Il Parlamento Europeo ha chiesto misure più severe contro il cyberbullismo e la violenza online, dopo che Jackie Fox ha riportato in aula il caso di sua figlia, che si è suicidata dopo essere stata vittima di abusi fisici e digitali, e ha chiesto che la legislazione irlandese nota come "Coco's law" diventi legge europea. Pe scurt
Il Parlamento Europeo ha ascoltato la testimonianza di Jackie Fox sul cyberbullismo subito da sua figlia e sulla campagna successiva per la protezione di bambini e adulti.
Jackie Fox ha detto che, dopo la morte di sua figlia, ha scoperto che non esistevano leggi per proteggere bambini e adulti da tali attacchi.

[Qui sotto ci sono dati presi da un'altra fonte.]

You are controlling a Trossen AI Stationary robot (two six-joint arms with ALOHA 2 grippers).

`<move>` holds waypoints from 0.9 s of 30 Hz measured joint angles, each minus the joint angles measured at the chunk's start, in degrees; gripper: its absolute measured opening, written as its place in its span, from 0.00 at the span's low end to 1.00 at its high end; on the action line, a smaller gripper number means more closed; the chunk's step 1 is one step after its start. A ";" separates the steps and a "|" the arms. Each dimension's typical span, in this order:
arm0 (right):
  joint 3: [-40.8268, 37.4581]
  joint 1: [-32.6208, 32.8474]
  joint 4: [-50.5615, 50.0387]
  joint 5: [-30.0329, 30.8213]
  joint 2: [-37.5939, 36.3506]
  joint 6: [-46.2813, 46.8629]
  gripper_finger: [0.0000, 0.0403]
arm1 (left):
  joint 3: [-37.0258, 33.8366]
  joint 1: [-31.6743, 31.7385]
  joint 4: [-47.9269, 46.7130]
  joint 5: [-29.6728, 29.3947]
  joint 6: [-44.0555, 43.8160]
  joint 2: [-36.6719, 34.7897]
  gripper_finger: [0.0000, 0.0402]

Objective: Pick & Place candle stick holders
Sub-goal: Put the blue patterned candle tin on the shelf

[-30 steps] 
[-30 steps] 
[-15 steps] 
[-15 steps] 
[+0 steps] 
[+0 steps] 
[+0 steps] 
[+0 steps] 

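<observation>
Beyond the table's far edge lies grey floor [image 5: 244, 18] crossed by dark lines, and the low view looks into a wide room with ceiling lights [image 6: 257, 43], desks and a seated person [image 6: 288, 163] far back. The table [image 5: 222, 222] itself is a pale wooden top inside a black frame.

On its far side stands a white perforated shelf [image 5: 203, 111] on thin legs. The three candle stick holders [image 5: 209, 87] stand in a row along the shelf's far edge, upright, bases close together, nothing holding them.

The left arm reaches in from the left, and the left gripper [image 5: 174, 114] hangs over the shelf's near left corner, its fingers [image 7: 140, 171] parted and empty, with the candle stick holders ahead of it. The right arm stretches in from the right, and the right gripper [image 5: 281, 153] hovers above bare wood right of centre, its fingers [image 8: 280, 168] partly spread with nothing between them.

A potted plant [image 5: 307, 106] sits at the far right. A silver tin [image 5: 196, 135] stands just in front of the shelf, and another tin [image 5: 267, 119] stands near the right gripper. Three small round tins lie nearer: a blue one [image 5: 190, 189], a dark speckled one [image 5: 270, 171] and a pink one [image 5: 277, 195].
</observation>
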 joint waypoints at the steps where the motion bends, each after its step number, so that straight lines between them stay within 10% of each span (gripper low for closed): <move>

Ha chiesto al Parlamento Europeo di trasformare "Coco's law" in legislazione europea.
Roberta Metsola ha detto che il Parlamento Europeo continuerà a difendere l'uguaglianza e a combattere tutte le forme di abuso online e offline.
Nel dibattito politico, i deputati europei hanno sostenuto che il bullismo e l'odio online non rientrano nella libertà di espressione, ma costituiscono una forma di violenza.
Il Parlamento Europeo ha celebrato la Giornata Internazionale della Donna con un appello all'azione contro il cyberbullismo, dopo che Jackie Fox ha presentato in aula la testimonianza sugli abusi online e offline subiti da sua figlia e sulla campagna che ha condotto successivamente per cambiare la legge.
Nella sua intervento, la presidente del Parlamento Europeo, Roberta Metsola, ha detto: "Il coraggio delle donne che rifiutano di tacere continua a plasmare le nostre società. Il Parlamento Europeo sarà sempre al loro fianco, difendendo l'uguaglianza, combattendo tutte le forme di abuso online e offline e rimuovendo le barriere che impediscono alle donne di partecipare pienamente alla vita pubblica."
Jackie Fox ha riferito che sua figlia, descritta come una giovane sana, è stata vittima di un abuso costante, fisico e online, che ha portato al suicidio. Dopo la sua morte, ha detto, ha scoperto che non esistevano leggi per proteggere bambini o adulti da tali attacchi di bullismo. Questa esperienza l'ha portata a fare campagna per l'adozione in Irlanda della legislazione nota come "Coco's law" contro il cyberbullismo.
Il messaggio centrale trasmesso in Parlamento è stato che un tale quadro dovrebbe essere esteso a livello dell'Unione. Jackie Fox ha chiesto al Parlamento Europeo di trasformare questa legislazione in legge europea, per proteggere tutti i bambini e gli adulti da abusi simili.
Il dibattito è proseguito con un giro di interventi politici in cui i deputati europei hanno collegato la lotta contro il cyberbullismo alla difesa dell'uguaglianza e alla reazione contro le forze che hanno descritto come attaccanti i diritti delle donne e propagando violenza. Alcuni oratori hanno sostenuto che il femminismo è democrazia in azione e che metà dell'umanità merita gli stessi diritti e libertà. Altri hanno sottolineato l'importanza del riconoscimento dei diritti e della dignità di tutte le donne, inclusa l'importanza della maternità.
Su dimensione digitale, il messaggio politico dominante è stato che la violenza online deve essere trattata come violenza, non come semplice esercizio della libertà di espressione. Nella formulazione dei deputati europei, il bullismo e l'odio non hanno nulla a che fare con la libera espressione, ma rappresentano violenza che deve essere fermata.
L'evento si è svolto al Parlamento Europeo in occasione della Giornata Internazionale della Donna ed è stato incentrato sull'impatto del cyberbullismo e della violenza digitale. Il caso presentato da Jackie Fox è legato alla campagna che ha portato all'adozione in Irlanda della "Coco's law", ora invocata come possibile modello per un approccio legislativo a livello dell'Unione Europea.